UPS doesn’t want only to ferry packages between China and other countries, but to be a prime logistics services provider within the domestic market, Mr. Guerrisi said.
With more than 1,000 small package and logistics firms, it’s a tough market to crack, but UPS hasn’t wavered, he said.
In 2005, UPS inked a deal to become a local sponsor for the 2008 Beijing Olympics.
“Our strategy was to be able to communicate, to be able to show our capabilities within the China market and what UPS brings to the table from a worldwide logistics perspective,” Mr. Guerrisi said.
UPS got its wish during the Games, when the company was tasked with operating a 2 million-square-foot warehouse that received and distributed materials at Olympic venues. All told, UPS moved 16 million items over three weeks.
“We have a way to go. We’ve learned a tremendous amount throughout these years in China about what approach works and which one doesn’t,” Mr.
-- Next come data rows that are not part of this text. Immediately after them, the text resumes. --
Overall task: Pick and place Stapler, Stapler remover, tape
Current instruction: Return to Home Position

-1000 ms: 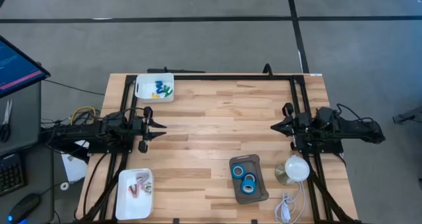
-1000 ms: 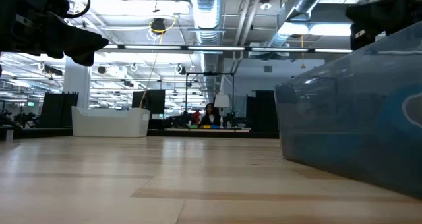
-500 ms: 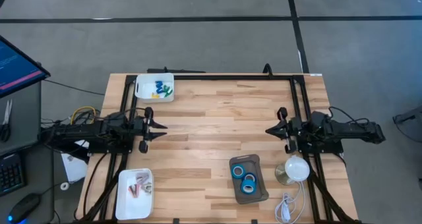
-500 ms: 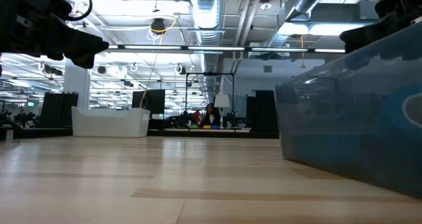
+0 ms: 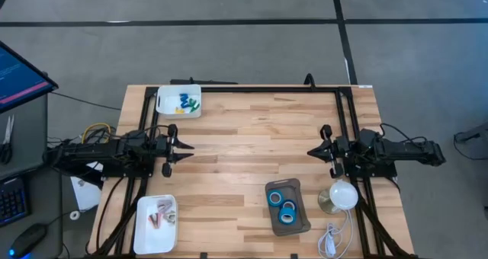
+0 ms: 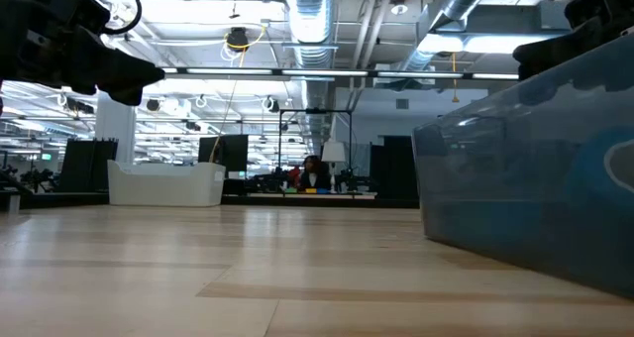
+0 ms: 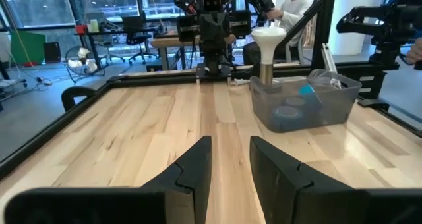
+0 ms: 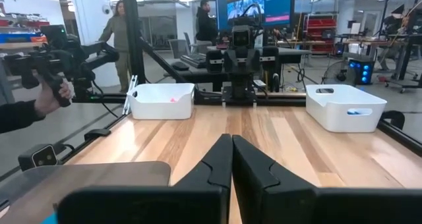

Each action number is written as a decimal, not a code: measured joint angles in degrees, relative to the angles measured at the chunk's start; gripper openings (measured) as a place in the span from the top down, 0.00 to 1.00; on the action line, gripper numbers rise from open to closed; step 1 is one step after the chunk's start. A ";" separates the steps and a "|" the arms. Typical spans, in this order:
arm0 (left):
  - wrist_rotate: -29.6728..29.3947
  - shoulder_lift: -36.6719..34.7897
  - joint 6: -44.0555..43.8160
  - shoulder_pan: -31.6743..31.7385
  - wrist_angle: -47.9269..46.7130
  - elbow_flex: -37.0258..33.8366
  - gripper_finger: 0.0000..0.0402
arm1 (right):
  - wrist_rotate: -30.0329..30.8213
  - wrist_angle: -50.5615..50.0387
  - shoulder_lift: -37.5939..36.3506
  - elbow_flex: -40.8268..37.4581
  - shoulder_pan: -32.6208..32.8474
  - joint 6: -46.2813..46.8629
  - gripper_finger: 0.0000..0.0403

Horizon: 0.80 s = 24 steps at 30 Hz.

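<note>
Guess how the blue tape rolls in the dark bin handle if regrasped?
The tape rolls lie flat in the dark bin, so they probably won't roll unless tipped on edge. Small, open cores: likely light, stiff enough to pinch. Packed close, so nudging one likely shifts its neighbours. Left gripper and right gripper wait at opposite sides of the table.
</note>
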 joint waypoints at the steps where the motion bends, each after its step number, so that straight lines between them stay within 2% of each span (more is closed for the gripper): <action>1: -0.23 0.00 0.08 0.02 0.00 0.00 0.76 | 0.02 -0.01 0.00 0.00 0.00 0.41 0.99; 24: -0.38 -0.02 -0.04 0.02 0.26 0.00 0.76 | 0.09 0.00 0.02 -0.07 0.00 0.65 0.99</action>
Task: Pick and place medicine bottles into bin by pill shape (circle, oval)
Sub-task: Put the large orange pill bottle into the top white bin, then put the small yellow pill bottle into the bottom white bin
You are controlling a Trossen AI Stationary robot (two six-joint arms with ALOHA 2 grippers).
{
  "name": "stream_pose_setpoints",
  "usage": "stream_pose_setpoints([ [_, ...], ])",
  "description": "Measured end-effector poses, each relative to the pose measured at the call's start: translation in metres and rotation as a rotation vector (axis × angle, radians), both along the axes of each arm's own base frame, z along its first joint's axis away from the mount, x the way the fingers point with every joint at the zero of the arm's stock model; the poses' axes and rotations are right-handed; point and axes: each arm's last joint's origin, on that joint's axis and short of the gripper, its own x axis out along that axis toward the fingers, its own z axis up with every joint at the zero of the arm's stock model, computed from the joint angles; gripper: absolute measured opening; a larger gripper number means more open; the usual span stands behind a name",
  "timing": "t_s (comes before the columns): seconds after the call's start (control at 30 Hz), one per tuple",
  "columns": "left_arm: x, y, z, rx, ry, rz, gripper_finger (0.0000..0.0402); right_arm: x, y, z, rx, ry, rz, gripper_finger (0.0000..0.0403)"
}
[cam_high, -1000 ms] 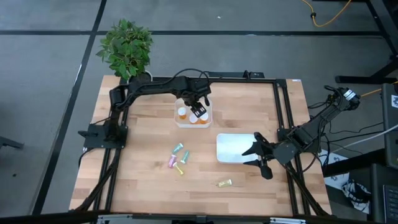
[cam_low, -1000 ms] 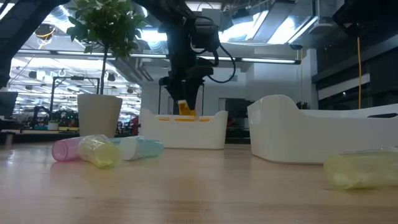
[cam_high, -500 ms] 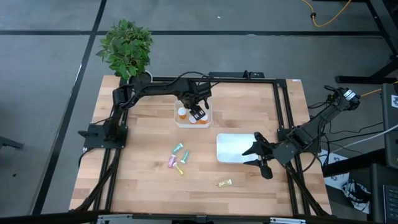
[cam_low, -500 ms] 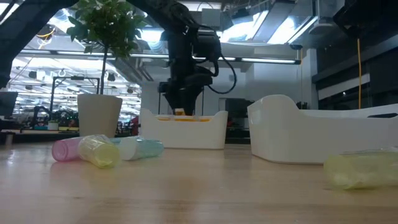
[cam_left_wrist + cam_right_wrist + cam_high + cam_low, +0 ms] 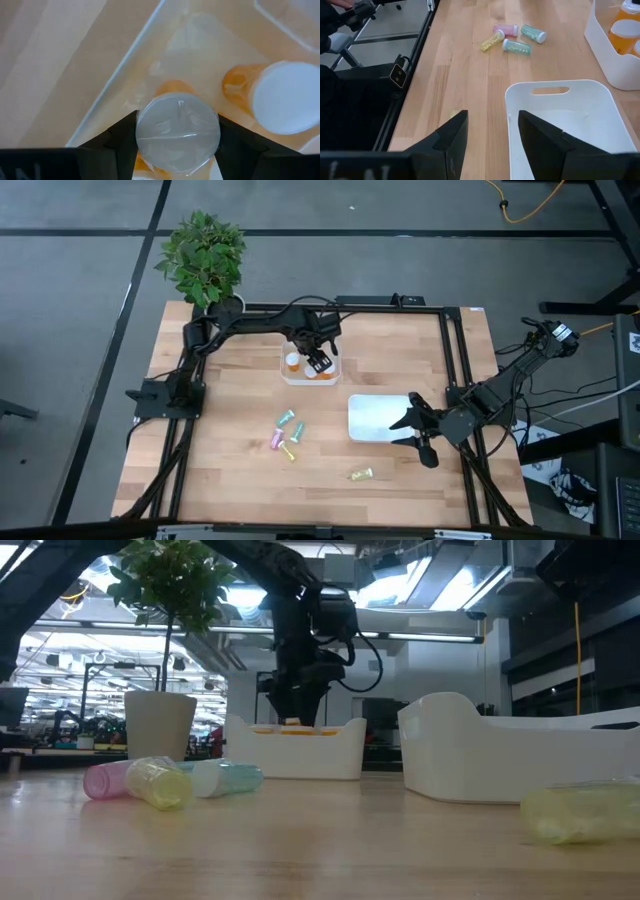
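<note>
One orange bottle [image 5: 177, 132] upright, white cap up, long axis vertical, clamped between left gripper [image 5: 318, 360] fingers inside far white bin [image 5: 288, 375]. Right gripper [image 5: 418, 430] parted, empty, over near bin [image 5: 365, 420].

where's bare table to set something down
Free wood: the strip left of the pastel bottles, the corner right of the far bin, and the near edge around the lone yellow bottle. Crowded: the far bin, with orange bottles and the left end effector.
</note>
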Motion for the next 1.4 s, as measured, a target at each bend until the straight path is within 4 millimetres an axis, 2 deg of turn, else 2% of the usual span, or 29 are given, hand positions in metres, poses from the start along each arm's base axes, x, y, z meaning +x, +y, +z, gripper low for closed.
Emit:
stream_pose_setpoints([
  [0.4, 0.0, -0.001, -0.001, -0.013, 0.001, 0.006, 0.0237, 0.0, 0.0, 0.0, 0.001, 0.0, 0.0, 0.0176],
  [0.67, 0.0, -0.001, -0.001, -0.013, 0.0, 0.006, 0.0274, 0.0, 0.0, 0.0, 0.001, 0.001, -0.001, 0.0176],
  [0.8, -0.001, -0.001, 0.004, -0.007, -0.018, 0.007, 0.028, 0.0, 0.0, 0.0, 0.001, 0.001, -0.001, 0.0176],
  [0.93, 0.002, 0.0, 0.017, 0.003, -0.034, 0.008, 0.0281, 0.0, 0.0, 0.0, 0.002, 0.001, -0.001, 0.0176],
  [1.13, 0.004, -0.003, 0.053, 0.002, -0.05, 0.025, 0.0281, 0.0, 0.0, 0.0, -0.001, 0.005, -0.001, 0.0176],
  [1.3, -0.006, -0.019, 0.081, -0.031, 0.051, 0.051, 0.0281, 0.0, 0.0, 0.0, 0.0, 0.004, -0.001, 0.0176],
  [1.4, -0.013, -0.034, 0.092, -0.052, 0.128, 0.042, 0.0281, 0.0, 0.0, 0.0, 0.0, 0.004, -0.001, 0.0176],
])
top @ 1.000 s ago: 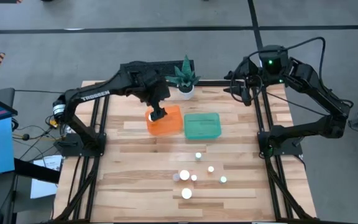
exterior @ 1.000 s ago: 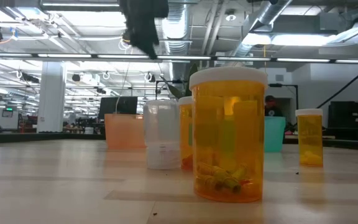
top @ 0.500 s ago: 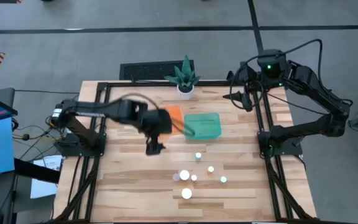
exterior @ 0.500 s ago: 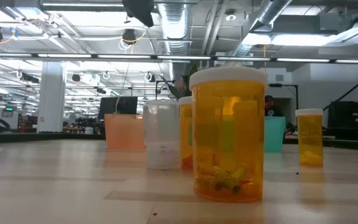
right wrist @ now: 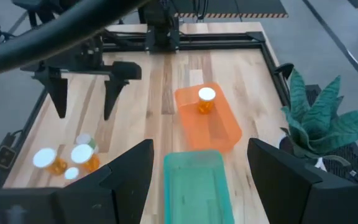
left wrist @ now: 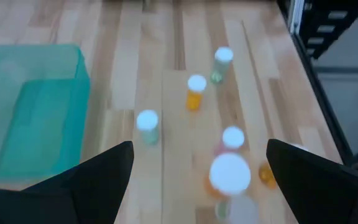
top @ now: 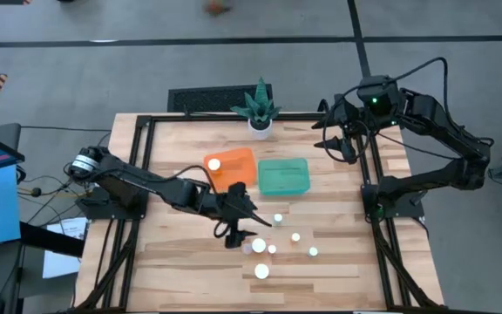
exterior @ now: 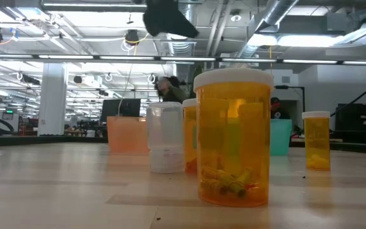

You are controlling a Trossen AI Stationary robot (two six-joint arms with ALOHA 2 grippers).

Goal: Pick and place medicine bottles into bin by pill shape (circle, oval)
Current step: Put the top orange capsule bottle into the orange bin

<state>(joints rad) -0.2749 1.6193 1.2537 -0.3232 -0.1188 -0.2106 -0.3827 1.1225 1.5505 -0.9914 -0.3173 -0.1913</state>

Guerrisi said.
In China, companies must hire the right people, invest in employee education, stay abreast of rapidly changing government regulations and commit to the market, he added.
“Our approach has always been that we are going to be in this for the long run,” Mr. Guerrisi said.
All three executives made it clear that companies can’t expect to succeed in China without taking this approach. None mentioned the concerns other companies have voiced in recent months, namely that China favors its own companies and manipulates its currency values.
Mr. Tuggle said Coke doesn’t lend its voice to that debate, but he added that more buying power for the Chinese people would be good for any company selling consumer goods there.
“What will boost our business in China is the continued expansion of disposable income and the continued growth of the purchasing power of the average Chinese, particularly in urban areas,” he told GlobalAtlanta.